It was all business -- literally -- at Saturday's (May 14) Detroit Hip-Hop Summit on Financial Empowerment, the first stop on the Hip-Hop Action Summit Network's (HSAN) seven-city Get Your Money Right
It was all business -- literally -- at Saturday's (May 14) Detroit Hip-Hop Summit on Financial Empowerment, the first stop on the Hip-Hop Action Summit Network's (HSAN) seven-city Get Your Money Right Tour. The capacity crowd of 2,100 at Detroit's Orchestra Hall heard hometown hero Eminem, Lil Jon, Master P, Common and Fantasia discuss their own journeys from poverty to multi-millions during the three-hour session.
Eminem, on hand for the last half-hour of the event, advised attendees to "have a Plan B, because if you don't and you bank everything on that one shot you have [to be a rap star] and it don't work, you're kinda stuck with nothing." He also said that dropping out of high school to pursue a rap career "wasn't a smart decision."

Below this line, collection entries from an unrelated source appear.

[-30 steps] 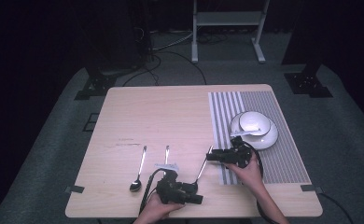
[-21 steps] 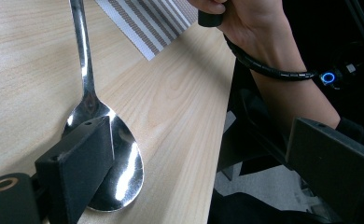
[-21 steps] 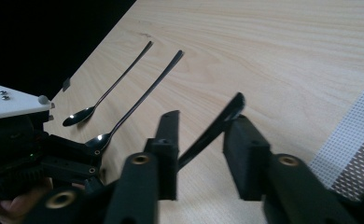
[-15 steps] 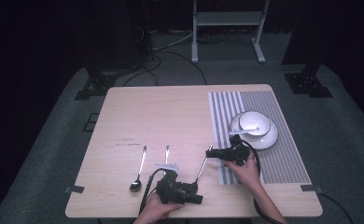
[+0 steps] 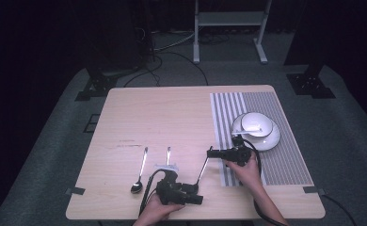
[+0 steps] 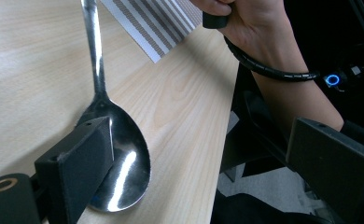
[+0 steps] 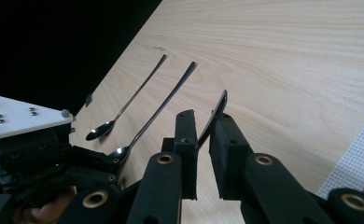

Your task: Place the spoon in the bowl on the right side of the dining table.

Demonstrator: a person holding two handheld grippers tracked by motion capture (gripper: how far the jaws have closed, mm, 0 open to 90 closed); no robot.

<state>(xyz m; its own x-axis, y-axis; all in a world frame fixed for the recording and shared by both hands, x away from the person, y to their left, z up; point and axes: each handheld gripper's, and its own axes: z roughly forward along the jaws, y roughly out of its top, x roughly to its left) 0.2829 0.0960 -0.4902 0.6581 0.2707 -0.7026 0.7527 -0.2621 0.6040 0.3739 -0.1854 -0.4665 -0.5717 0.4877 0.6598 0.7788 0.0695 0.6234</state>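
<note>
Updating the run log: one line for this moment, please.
right gripper: jaws just been closing, pinching large spoon handle | left gripper: open, beside its bowl | bowl rests on table

1. Dark grey carpeted floor (image 5: pixel 54 155) under a pale wooden rectangular table (image 5: pixel 163 113).
2. White metal stand (image 5: pixel 228 28) behind, on 2 legs, with black cables (image 5: pixel 172 52) trailing nearby.
3. Black surroundings, dim light.

The right gripper (image 7: pixel 203 140) has just been closing its black jaws on the handle of a spoon (image 7: pixel 216 115), whose tip juts out beyond them over the wooden table (image 7: pixel 287 56). Left of that spoon lie two more spoons (image 7: pixel 159 109), near the left gripper (image 7: pixel 45 163).
</note>
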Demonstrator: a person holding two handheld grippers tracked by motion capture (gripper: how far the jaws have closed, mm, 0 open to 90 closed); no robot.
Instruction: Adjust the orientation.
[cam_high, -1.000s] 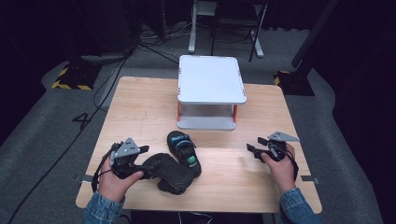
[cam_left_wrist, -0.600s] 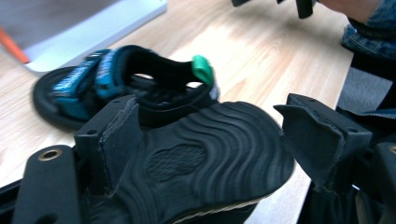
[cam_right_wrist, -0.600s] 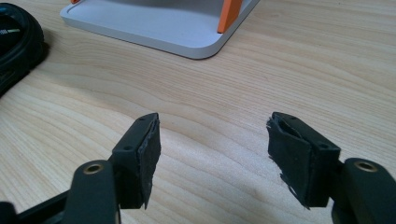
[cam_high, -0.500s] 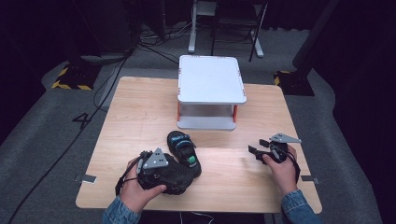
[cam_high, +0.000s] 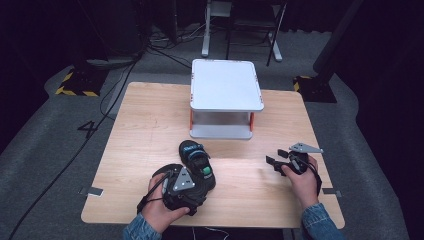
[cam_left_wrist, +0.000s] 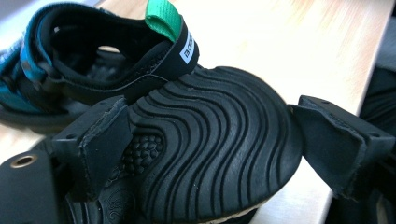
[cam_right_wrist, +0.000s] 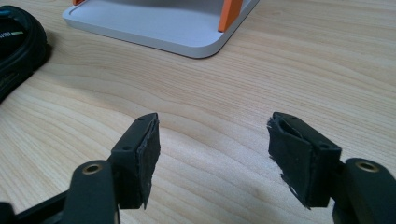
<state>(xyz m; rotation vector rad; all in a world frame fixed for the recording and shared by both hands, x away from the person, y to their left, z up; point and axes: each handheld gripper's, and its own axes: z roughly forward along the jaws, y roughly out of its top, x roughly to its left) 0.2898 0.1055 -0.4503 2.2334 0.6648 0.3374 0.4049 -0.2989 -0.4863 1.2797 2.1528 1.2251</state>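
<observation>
1. Left gripper: set low over the near-left part of the table, its 2 jaws straddling the overturned sandal. The jaws have just been opening and stand wide, with the sandal between them. The pads sit right at the sole's 2 edges; no squeeze is evident, so this reads as a loose straddle, not a firm grip.
2. Overturned sandal: black, ribbed sole facing up, lying on the table just beside its mate. Judged reason for the straddle: the sole is broad, so the jaws must spread fully to take it across the width, probably to turn or lift it.
3. Upright sandal: blue straps, green heel tab, standing sole-down, touching or nearly touching the overturned one. It sits nearer the stand.
4. Right gripper: held at the right side of the table, well apart from both sandals, jaws parted fairly wide with nothing between them. Judged to be waiting its turn.
5. White 2-tier stand: at the far middle of the table, orange posts, both shelves bare; a likely destination for the pair.
</observation>
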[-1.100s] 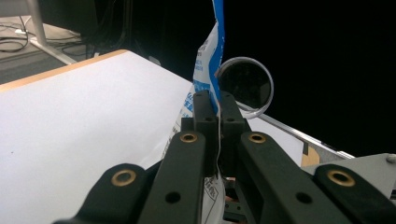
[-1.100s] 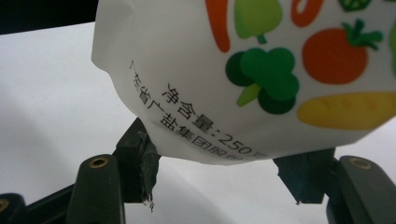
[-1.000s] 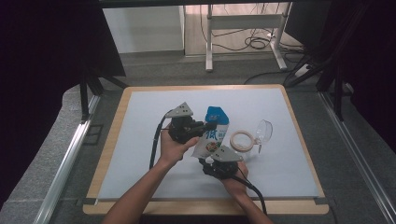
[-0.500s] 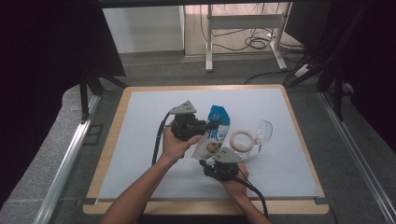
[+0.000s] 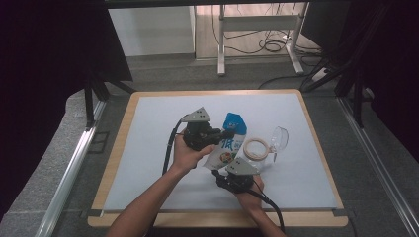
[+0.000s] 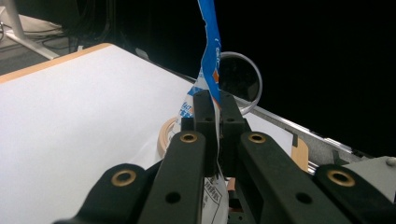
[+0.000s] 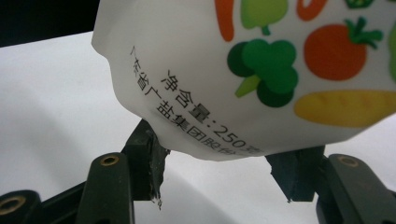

Lil Jon and Master P detailed their rises as independent rap entrepreneurs, while Common spoke about real estate investments he made with his mother's advice and guidance. Run-DMC's Reverend Run called money "a spiritual entity" and spoke about the need to use it to give back to the community via music and other forms of service. The panel was moderated by former 3rd Bass rapper MC Serch, now a morning radio DJ in Detroit.
Despite describing 50 Cent as "50 Cents," best-selling author and CNBC host Suze Orman held the audience's attention as she offered expert advice about managing their finances, debt and how to build a good credit rating. "Let's get real; you don't have any money," she said, to appreciative laughter. "You get your money right by learning how to make more out of less money."
Though the summit ended with Common performing an impromptu rap and Eminem and others signing autographs, its academic tone struck a sour note with some. "It was boring," said Eric Aldridge, 18, of Detroit. "It was straight-up, but it wasn't all it was cracked up to be. I thought it would be different than this."
Richard Griffin of the Ann Arbor office of Merrill Lynch understood that reaction. "We've got a young crowd here. They're star-struck," he said. "But there are young entrepreneurs here, too, who have questions about budgets and retirement. That's good to see."
One of those was Nikita Harper, 33, of Detroit, who came to the summit with her eight-year-old daughter and nine-month-old son. Harper is hoping to start a fitness center in Detroit, while her husband, who works at the Westin Hotel at Detroit Metro Airport, is starting his own record label. Harper wanted information for herself but also wanted her daughter to learn something from the participants.
"She doesn't know who Russell Simmons is," Harper said, "but I explained to her that all these people started with very little money and now have millions. She understands that."
Over the next five months, the Get Your Money Right tour will also hold summits in Washington, D.C., Atlanta, St. Louis, Kansas City, Mo., Trenton, N.J., and Chicago.